■ Task objective:
Identify each line below that contains the word "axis", and copy it out.

■ Recorded data:
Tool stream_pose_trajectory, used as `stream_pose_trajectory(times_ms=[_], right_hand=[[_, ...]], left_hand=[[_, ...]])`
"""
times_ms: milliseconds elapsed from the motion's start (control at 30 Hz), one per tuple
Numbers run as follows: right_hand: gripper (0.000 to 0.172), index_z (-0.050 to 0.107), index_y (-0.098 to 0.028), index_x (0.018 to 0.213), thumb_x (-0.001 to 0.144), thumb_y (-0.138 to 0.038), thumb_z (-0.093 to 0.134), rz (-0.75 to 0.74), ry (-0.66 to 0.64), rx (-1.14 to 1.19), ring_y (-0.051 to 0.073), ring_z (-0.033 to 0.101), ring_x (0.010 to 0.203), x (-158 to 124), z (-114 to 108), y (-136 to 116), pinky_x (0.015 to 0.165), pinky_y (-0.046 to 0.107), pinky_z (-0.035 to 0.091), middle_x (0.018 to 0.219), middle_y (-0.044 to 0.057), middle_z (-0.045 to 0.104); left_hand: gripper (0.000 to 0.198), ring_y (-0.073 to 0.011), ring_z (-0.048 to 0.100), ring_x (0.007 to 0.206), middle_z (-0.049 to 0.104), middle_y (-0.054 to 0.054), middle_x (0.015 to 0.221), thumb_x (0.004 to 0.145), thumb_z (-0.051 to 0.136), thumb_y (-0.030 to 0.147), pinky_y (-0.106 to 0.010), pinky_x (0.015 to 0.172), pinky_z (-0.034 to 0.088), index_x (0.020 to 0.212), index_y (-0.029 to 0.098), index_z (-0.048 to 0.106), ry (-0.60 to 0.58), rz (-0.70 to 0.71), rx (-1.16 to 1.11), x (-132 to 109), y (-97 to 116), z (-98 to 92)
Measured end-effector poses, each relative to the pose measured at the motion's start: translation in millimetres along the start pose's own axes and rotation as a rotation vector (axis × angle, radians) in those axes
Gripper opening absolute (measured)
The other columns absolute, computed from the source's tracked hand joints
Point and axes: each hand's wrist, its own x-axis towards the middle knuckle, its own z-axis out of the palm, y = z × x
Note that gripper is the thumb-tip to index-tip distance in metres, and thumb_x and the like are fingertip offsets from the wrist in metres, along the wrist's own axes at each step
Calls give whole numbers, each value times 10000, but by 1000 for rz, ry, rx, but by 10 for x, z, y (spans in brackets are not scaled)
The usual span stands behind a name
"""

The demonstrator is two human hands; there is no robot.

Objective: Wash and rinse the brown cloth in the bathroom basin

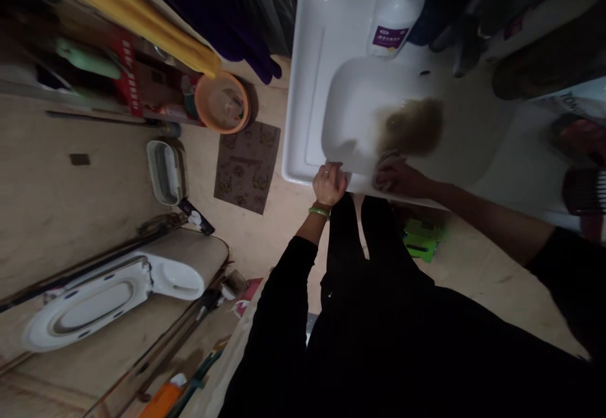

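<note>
1. Right hand [395,177] lay closed over a pale cloth or sponge [384,184] on the front rim of the white basin [350,102], right of frame centre. Exactly what it held could not be told.
2. Left hand [329,183], curled in a narrow grip, clutched the same front rim just beside and left of the right one; it seemed to hold nothing loose. A green bangle [319,211] sat on that wrist.
3. A murky brown patch [411,127] lay in the bowl directly above the right hand, close to it; the right hand was the nearer.
4. A white bottle with purple label [396,17] stood at the basin's back edge, top of frame, well apart from both hands.
5. Lower left: toilet [108,292]. Upper left: orange bowl [221,101].
</note>
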Motion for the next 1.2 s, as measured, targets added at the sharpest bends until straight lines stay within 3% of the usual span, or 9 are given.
stream_pose_trajectory(times_ms=[167,367,467,667,800,967,1033,1133,1200], right_hand=[[376,915,-284,1275,926,-242,781,-180,-124,44,346,629,1462,895,543,-746,1351,533,492,1543,133,693],[482,788,-290,1522,1066,-242,640,63,260,34,337,589,1495,1692,969,-1402,1365,512,480,1546,145,615],[482,732,-309,1590,1129,-356,597,178,441,50,326,592,1475,2140,794,-1452,1348,508,504,1538,131,602],[643,471,-158,1798,1195,-338,600,372,591,42,307,522,1536,3065,-70,-1424,1417,552,383,1649,201,497],[705,400,-93,1822,1167,-266,593,389,578,43,366,503,1558,2919,-121,-1549,1412,597,376,1649,244,513],[576,633,-326,1681,1106,-330,635,-6,407,-23,366,491,1611,2074,423,-1687,1419,548,417,1703,97,539],[535,689,-366,1625,1094,-317,638,-128,300,-95,377,454,1642,1933,541,-1725,1418,586,399,1780,47,475],[535,689,-372,1640,1112,-304,632,-186,213,-186,396,412,1649,2116,450,-1770,1424,640,341,1848,29,412],[573,633,-342,1705,1132,-324,640,-121,266,-181,412,387,1656,2411,246,-1791,1431,655,308,1864,57,388]], left_hand=[[555,-364,565,1652,656,-257,1658,1172,469,498,-594,1424,438,1556,137,643,327,-132,-17,136,-281,-321],[556,-373,329,1819,565,-223,1791,1162,524,387,-704,1498,296,1656,143,595,317,-221,-45,346,-466,-495],[561,-377,296,1833,564,-220,1797,1145,524,339,-716,1504,283,1658,127,604,300,-232,-60,339,-414,-493],[581,-384,264,1843,567,-184,1805,1116,554,314,-690,1524,258,1663,133,628,241,-267,-22,322,-392,-504],[595,-381,261,1844,558,-171,1816,1119,551,324,-679,1523,272,1683,147,614,235,-262,-14,313,-419,-487],[617,-360,280,1840,575,-181,1801,1121,540,301,-679,1512,309,1715,139,586,284,-222,0,284,-443,-454],[616,-360,289,1837,584,-187,1793,1115,536,295,-688,1504,323,1704,125,596,302,-206,-7,277,-451,-448],[626,-372,301,1832,599,-194,1778,1095,549,287,-731,1492,324,1698,129,604,290,-217,-40,277,-457,-447],[637,-382,303,1830,598,-189,1779,1080,567,287,-754,1487,317,1702,152,606,274,-232,-51,279,-456,-452]])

■ Response to this exercise:
Measured end-effector poses, each relative to the pose measured at the motion's start: translation in millimetres along the start pose's own axes and rotation as a rotation vector (axis × angle, radians) in those axes
Point and axes: each hand's wrist, its own x-axis towards the middle knuckle, its own z-axis out of the palm, y = z × x

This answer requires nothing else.